Exercise — Set out each line from the following listing that includes the word "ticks".

Segment Open

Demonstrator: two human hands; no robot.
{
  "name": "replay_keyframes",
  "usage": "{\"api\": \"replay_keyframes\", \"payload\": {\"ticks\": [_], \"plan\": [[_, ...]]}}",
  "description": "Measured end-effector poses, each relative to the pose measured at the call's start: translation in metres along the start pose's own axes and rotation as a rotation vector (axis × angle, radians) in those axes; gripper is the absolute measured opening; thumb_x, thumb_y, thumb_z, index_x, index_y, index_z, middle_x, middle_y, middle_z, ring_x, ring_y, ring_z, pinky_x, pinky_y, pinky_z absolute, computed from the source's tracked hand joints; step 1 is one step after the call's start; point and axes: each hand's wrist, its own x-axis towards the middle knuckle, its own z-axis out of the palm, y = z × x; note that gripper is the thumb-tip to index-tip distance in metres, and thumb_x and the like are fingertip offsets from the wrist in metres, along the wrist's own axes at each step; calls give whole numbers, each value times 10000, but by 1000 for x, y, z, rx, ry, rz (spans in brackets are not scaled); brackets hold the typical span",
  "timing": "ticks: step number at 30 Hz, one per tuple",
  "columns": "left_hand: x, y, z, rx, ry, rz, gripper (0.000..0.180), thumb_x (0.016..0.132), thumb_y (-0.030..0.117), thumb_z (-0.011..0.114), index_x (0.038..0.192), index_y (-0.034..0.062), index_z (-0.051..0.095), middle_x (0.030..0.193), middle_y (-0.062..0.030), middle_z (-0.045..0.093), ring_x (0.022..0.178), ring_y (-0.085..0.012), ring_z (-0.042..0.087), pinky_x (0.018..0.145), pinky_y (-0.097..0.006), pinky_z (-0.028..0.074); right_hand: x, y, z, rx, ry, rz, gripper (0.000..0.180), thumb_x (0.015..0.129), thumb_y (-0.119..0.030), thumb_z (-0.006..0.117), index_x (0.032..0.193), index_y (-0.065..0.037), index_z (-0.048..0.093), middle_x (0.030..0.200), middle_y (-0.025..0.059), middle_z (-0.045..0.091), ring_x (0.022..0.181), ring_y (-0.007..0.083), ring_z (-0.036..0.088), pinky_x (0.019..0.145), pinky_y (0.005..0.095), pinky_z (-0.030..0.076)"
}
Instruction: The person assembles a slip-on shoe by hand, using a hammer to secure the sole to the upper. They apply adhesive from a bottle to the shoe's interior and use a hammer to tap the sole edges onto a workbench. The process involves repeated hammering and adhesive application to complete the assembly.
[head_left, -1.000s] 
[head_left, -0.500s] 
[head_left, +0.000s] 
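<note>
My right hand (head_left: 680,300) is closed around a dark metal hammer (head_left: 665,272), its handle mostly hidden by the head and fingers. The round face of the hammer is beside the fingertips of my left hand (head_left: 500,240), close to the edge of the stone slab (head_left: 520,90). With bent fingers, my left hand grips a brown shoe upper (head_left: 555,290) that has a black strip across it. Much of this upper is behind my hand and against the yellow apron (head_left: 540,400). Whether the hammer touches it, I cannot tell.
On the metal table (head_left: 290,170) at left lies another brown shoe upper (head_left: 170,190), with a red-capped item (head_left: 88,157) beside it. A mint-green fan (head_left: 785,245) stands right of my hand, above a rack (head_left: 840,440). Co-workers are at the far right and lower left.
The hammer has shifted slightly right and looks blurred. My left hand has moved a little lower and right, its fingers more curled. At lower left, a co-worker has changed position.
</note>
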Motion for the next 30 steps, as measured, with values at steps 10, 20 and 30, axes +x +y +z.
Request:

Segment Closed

Problem solution —
  "usage": "{\"api\": \"replay_keyframes\", \"payload\": {\"ticks\": [_], \"plan\": [[_, ...]]}}",
  "timing": "ticks: step number at 30 Hz, one per tuple",

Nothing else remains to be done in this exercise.